DETERMINING THE BEST SUBJECT LINE
Writing subject lines doesn’t mean you have to reinvent the wheel, but you do have to trigger something within the reader that either sparks interest, asks a question, or makes them eager to learn more.
1. Reflect on email subject lines you’ve recently opened.
A good exercise to determine the best subject lines is to write down specific subject lines that have prompted you to take action and open an email in your personal inbox. What was interesting about it and why did you open it? Tracking what you like and what you responded to is a great first step in writing subject lines that are going to resonate. A well crafted subject line will entice your target audience to open the gates and welcome your message.
2. Ensure your subject line is timely and on brand.
Once you’ve tracked your favorite lines, think about how you can tailor and incorporate them into your messaging. Do you have an upcoming event you can leverage? Do flash sales from your favorite online retailer trigger you to make a purchase?Try a flash sale of your own! If you couldn’t resist reading the “4 Tips for For Better Networking,” incorporate a numbered list into your strategy. Subject lines give you the flexibility to be as broader descriptive as you’d like.
3. A/B Test and Tweak Messaging.
Next, if you’ve been playing around with subject lines, but aren’t sure which route is best for your subscriber base, A/B test them. With many email platforms, including MailChimp and Constant Contact, A/B testing is a free feature and can help determine which language and structure your audience responds to best. Since there is no limit to the number of emails you can test, repeat testing can help ensure you’re successfully connecting with your customer base.

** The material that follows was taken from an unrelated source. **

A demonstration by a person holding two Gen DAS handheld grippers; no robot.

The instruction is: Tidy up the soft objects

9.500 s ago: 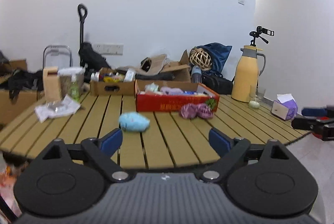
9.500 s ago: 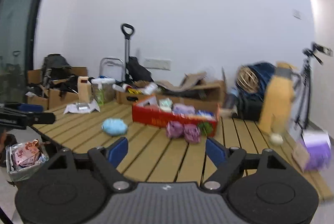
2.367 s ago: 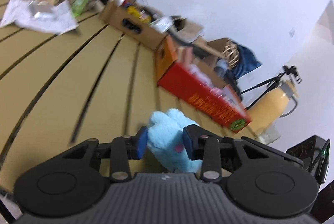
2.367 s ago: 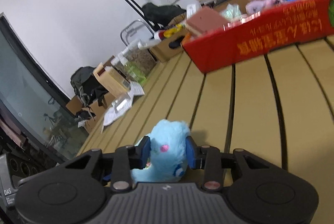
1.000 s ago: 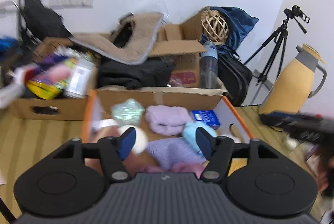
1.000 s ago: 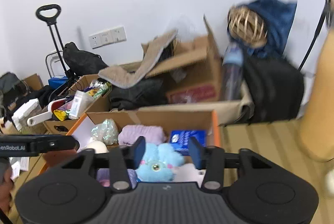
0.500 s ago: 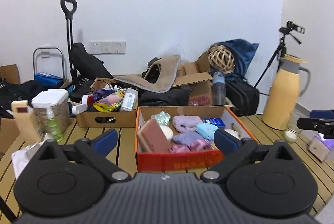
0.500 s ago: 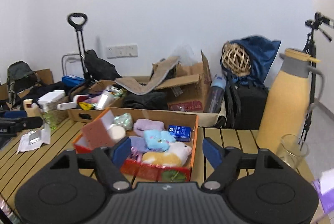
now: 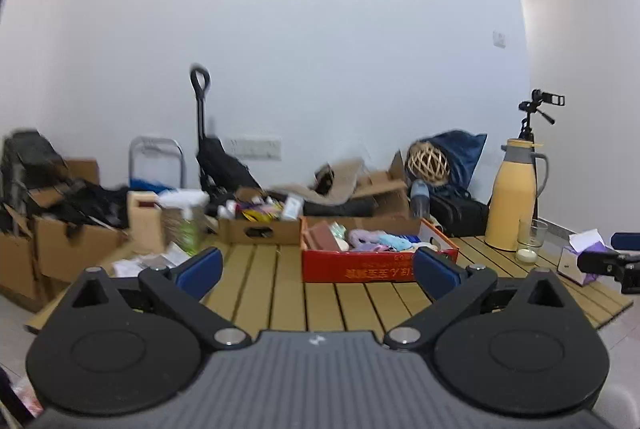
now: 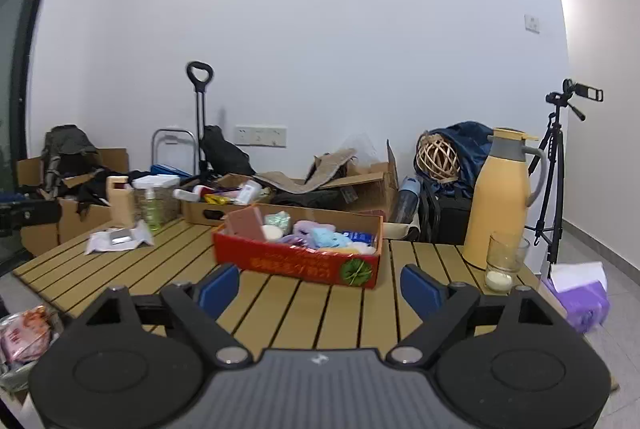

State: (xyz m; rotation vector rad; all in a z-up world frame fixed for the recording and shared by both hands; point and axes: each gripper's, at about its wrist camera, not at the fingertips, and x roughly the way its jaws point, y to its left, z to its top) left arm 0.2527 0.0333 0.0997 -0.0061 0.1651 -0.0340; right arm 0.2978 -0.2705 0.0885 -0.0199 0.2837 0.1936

AVOID MAKING THESE MISTAKES
On the other side of the coin, there are some techniques that may seem trendy and popular, but can negatively affect open rates. The first mistake, heavy product or service pushing in the subject line. Customers don’t necessarily want to be sold to before they have even opened your email. Milennials particulary don’t want to be sold to, they want you to be genuine.
It is important to include thought leadership, company updates, and other elements in your email that can be highlighted in the subject line. Cherry pick little segments that will entice subscribers to open the email and welcome the opportunity for a sales pitch.
Lastly, be cautious of using emojis. Although they are fun and can spice up an email, they should only be used when the nature of the email is fun and lighthearted. You probably wouldn’t open an email announcing the resignation of a longtime employee with the peace sign emoji next to it. Bye Karen. ✌️Well, you might actually open that, but it certainly won’t be well received.